• **Work instructions**: Copy out all the entries below, word for word.

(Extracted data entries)
═══

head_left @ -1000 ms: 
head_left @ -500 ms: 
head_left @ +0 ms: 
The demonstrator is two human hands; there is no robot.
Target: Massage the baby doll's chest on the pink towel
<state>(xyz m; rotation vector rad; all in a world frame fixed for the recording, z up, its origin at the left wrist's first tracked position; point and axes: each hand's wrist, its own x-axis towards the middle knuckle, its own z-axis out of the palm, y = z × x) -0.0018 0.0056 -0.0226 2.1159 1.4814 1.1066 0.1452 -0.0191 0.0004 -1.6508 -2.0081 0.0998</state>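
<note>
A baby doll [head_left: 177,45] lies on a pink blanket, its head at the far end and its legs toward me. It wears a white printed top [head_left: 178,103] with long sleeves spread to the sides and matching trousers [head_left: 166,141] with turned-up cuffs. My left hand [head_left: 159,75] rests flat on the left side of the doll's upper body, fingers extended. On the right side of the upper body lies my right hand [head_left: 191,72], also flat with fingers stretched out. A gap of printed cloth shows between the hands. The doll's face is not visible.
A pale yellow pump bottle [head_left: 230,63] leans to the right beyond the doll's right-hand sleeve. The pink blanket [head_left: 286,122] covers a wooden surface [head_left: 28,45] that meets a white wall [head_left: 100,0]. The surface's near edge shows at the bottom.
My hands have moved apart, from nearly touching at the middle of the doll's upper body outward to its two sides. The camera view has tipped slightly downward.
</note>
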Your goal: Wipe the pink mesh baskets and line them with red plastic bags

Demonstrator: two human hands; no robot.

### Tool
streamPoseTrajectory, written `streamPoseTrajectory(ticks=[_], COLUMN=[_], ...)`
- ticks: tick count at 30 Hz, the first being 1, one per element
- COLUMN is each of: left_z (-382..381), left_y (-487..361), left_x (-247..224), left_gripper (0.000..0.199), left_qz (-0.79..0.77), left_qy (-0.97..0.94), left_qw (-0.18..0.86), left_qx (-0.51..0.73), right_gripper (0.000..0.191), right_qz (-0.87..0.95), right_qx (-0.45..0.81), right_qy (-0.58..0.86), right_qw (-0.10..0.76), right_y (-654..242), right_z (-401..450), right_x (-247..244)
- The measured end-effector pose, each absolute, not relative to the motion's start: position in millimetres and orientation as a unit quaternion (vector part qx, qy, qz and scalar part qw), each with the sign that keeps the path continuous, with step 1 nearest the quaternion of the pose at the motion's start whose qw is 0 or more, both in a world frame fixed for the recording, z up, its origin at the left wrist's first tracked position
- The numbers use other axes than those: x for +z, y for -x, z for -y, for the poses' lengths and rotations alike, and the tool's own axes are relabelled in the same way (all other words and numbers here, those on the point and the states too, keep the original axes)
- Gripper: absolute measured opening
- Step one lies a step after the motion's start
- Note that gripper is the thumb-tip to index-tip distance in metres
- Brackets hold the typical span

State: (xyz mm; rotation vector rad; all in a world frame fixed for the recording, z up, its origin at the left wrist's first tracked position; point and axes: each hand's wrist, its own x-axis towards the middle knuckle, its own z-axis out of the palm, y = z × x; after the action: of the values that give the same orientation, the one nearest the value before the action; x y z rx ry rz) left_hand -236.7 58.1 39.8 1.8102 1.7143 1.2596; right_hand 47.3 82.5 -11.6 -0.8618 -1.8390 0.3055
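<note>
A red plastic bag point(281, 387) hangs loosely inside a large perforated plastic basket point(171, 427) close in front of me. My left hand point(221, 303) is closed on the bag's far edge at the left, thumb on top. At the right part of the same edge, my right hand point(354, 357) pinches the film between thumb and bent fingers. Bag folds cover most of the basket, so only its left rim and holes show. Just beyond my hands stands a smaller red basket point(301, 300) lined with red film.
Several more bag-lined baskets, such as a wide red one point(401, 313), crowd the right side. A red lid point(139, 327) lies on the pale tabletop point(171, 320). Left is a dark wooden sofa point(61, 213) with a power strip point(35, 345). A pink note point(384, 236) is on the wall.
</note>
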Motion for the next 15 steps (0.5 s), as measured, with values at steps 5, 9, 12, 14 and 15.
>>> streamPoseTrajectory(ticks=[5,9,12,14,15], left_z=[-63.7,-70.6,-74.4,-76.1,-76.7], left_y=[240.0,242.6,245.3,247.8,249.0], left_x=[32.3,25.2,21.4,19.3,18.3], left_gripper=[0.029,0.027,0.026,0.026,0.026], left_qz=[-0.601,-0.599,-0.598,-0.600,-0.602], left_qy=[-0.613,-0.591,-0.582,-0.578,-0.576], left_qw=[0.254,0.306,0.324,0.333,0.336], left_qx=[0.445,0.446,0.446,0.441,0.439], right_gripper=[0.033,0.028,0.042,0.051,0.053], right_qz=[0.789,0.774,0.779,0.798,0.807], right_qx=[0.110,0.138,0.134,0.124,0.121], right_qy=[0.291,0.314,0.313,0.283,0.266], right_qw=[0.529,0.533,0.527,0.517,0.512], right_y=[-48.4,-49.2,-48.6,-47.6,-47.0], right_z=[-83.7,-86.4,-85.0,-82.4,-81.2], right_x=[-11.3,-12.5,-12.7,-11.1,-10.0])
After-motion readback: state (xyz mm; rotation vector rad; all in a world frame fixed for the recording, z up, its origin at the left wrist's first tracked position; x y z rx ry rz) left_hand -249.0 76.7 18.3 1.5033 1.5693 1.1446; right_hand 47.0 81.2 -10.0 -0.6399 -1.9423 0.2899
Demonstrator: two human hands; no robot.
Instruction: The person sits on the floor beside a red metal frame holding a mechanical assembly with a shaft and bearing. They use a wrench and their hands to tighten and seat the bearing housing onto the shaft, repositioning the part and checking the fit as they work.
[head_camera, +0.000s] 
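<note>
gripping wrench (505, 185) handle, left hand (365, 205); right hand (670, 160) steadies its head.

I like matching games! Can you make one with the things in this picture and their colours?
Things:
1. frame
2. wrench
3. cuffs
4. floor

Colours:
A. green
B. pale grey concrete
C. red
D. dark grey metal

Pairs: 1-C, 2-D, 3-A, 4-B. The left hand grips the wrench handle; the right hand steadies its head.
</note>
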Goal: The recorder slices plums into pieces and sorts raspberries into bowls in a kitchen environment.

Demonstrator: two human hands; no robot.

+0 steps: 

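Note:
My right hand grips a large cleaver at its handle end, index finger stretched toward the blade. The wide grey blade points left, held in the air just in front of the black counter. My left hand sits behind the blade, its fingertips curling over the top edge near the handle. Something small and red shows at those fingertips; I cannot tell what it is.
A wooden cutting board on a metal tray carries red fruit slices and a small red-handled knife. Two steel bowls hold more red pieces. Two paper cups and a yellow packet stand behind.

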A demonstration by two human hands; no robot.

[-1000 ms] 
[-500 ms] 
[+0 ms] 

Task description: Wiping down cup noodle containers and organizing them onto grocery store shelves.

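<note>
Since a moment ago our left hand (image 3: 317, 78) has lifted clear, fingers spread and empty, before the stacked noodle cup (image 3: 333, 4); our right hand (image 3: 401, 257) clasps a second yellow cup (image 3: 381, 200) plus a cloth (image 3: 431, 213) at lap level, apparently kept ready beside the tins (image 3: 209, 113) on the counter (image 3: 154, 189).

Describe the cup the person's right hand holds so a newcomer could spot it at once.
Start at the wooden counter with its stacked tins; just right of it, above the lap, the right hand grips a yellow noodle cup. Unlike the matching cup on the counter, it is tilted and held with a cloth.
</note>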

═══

• **Output below**:
head_left @ -1000 ms: 
head_left @ -500 ms: 
head_left @ +0 ms: 
The demonstrator is two human hands; there is no robot.
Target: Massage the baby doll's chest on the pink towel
<state>(xyz m; rotation vector rad; all in a world frame fixed for the recording, z up, its origin at the left wrist's first tracked position; point and axes: each hand's wrist, its own x-axis towards the middle knuckle, its own z-axis out of the palm, y = z × x) -0.0018 0.0056 -0.0226 2.1159 1.4814 1.1066 0.1452 -0.0191 0.0004 -1.6508 -2.0081 0.0998</state>
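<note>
A baby doll [head_left: 177,45] lies on a pink blanket, its head at the far end and its legs toward me. It wears a white printed top [head_left: 178,103] with long sleeves spread to the sides and matching trousers [head_left: 166,141] with turned-up cuffs. My left hand [head_left: 159,75] rests flat on the left side of the doll's upper body, fingers extended. On the right side of the upper body lies my right hand [head_left: 191,72], also flat with fingers stretched out. A gap of printed cloth shows between the hands. The doll's face is not visible.
A pale yellow pump bottle [head_left: 230,63] leans to the right beyond the doll's right-hand sleeve. The pink blanket [head_left: 286,122] covers a wooden surface [head_left: 28,45] that meets a white wall [head_left: 100,0]. The surface's near edge shows at the bottom.
My hands have moved apart, from nearly touching at the middle of the doll's upper body outward to its two sides. The camera view has tipped slightly downward.
</note>
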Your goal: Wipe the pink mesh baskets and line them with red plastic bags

Demonstrator: two human hands; no robot.

### Tool
streamPoseTrajectory, written `streamPoseTrajectory(ticks=[_], COLUMN=[_], ...)`
- ticks: tick count at 30 Hz, the first being 1, one per element
- COLUMN is each of: left_z (-382..381), left_y (-487..361), left_x (-247..224), left_gripper (0.000..0.199), left_qz (-0.79..0.77), left_qy (-0.97..0.94), left_qw (-0.18..0.86), left_qx (-0.51..0.73), right_gripper (0.000..0.191), right_qz (-0.87..0.95), right_qx (-0.45..0.81), right_qy (-0.58..0.86), right_qw (-0.10..0.76), right_y (-654..242), right_z (-401..450), right_x (-247..244)
- The measured end-effector pose, each absolute, not relative to the motion's start: position in millimetres and orientation as a unit quaternion (vector part qx, qy, qz and scalar part qw), each with the sign that keeps the path continuous, with step 1 nearest the quaternion of the pose at the motion's start whose qw is 0 or more, both in a world frame fixed for the recording, z up, its origin at the left wrist's first tracked position
- The numbers use other axes than those: x for +z, y for -x, z for -y, for the poses' lengths and rotations alike, and the tool's own axes are relabelled in the same way (all other words and numbers here, those on the point and the states too, keep the original axes)
- Gripper: absolute measured opening
- Step one lies a step after the motion's start
- Note that gripper is the thumb-tip to index-tip distance in metres
- Brackets hold the typical span

State: (xyz mm; rotation vector rad; all in a world frame fixed for the recording, z up, its origin at the left wrist's first tracked position; point and axes: each hand's wrist, its own x-axis towards the middle knuckle, its own z-axis out of the palm, y = z × x; after the action: of the values that give the same orientation, the one nearest the value before the action; x y z rx ry rz) left_hand -236.7 58.1 39.8 1.8102 1.7143 1.2596; right_hand 47.3 82.5 -11.6 -0.8618 -1.8390 0.3055
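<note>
A red plastic bag point(281, 387) hangs loosely inside a large perforated plastic basket point(171, 427) close in front of me. My left hand point(221, 303) is closed on the bag's far edge at the left, thumb on top. At the right part of the same edge, my right hand point(354, 357) pinches the film between thumb and bent fingers. Bag folds cover most of the basket, so only its left rim and holes show. Just beyond my hands stands a smaller red basket point(301, 300) lined with red film.
Several more bag-lined baskets, such as a wide red one point(401, 313), crowd the right side. A red lid point(139, 327) lies on the pale tabletop point(171, 320). Left is a dark wooden sofa point(61, 213) with a power strip point(35, 345). A pink note point(384, 236) is on the wall.
</note>
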Motion for the next 15 steps (0.5 s), as measured, with values at steps 5, 9, 12, 14 and 15.
>>> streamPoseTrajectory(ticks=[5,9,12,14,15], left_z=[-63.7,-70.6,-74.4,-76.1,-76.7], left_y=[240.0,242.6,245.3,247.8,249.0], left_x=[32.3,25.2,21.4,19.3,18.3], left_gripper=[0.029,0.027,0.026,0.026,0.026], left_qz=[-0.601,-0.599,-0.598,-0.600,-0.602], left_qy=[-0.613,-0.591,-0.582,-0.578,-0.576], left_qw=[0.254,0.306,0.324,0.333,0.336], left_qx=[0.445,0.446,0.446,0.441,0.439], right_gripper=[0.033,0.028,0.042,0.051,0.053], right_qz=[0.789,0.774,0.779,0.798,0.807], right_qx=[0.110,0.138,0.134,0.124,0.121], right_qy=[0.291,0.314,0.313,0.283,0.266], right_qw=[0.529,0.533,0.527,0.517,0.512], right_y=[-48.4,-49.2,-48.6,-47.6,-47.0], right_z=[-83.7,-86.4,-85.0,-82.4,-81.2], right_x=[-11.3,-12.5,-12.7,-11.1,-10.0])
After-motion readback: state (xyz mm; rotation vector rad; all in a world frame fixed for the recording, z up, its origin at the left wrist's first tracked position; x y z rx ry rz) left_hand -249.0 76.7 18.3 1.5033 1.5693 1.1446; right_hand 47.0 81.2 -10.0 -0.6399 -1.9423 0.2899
Demonstrator: two human hands; no robot.
Instruction: The person sits on the floor beside a red metal frame holding a mechanical assembly with a shaft and bearing. They use a wrench and their hands to tighten and seat the bearing housing onto the shaft, repositioning the part and checking the fit as they work.
[head_camera, +0.000s] 
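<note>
gripping wrench (505, 185) handle, left hand (365, 205); right hand (670, 160) steadies its head.

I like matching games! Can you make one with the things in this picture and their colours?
Things:
1. frame
2. wrench
3. cuffs
4. floor

Colours:
A. green
B. pale grey concrete
C. red
D. dark grey metal

Pairs: 1-C, 2-D, 3-A, 4-B. The left hand grips the wrench handle; the right hand steadies its head.
</note>
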Goal: The recorder slices plums into pieces and sorts raspberries into bowls in a kitchen environment.

Demonstrator: two human hands; no robot.

+0 steps: 

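Note:
My right hand grips a large cleaver at its handle end, index finger stretched toward the blade. The wide grey blade points left, held in the air just in front of the black counter. My left hand sits behind the blade, its fingertips curling over the top edge near the handle. Something small and red shows at those fingertips; I cannot tell what it is.
A wooden cutting board on a metal tray carries red fruit slices and a small red-handled knife. Two steel bowls hold more red pieces. Two paper cups and a yellow packet stand behind.
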
A demonstration by two human hands; no robot.

[-1000 ms] 
[-500 ms] 
[+0 ms] 

Task description: Wiping down cup noodle containers and organizing them onto grocery store shelves.

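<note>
Since a moment ago our left hand (image 3: 317, 78) has lifted clear, fingers spread and empty, before the stacked noodle cup (image 3: 333, 4); our right hand (image 3: 401, 257) clasps a second yellow cup (image 3: 381, 200) plus a cloth (image 3: 431, 213) at lap level, apparently kept ready beside the tins (image 3: 209, 113) on the counter (image 3: 154, 189).

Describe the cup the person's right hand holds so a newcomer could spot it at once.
Start at the wooden counter with its stacked tins; just right of it, above the lap, the right hand grips a yellow noodle cup. Unlike the matching cup on the counter, it is tilted and held with a cloth.
</note>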

The given output is complete.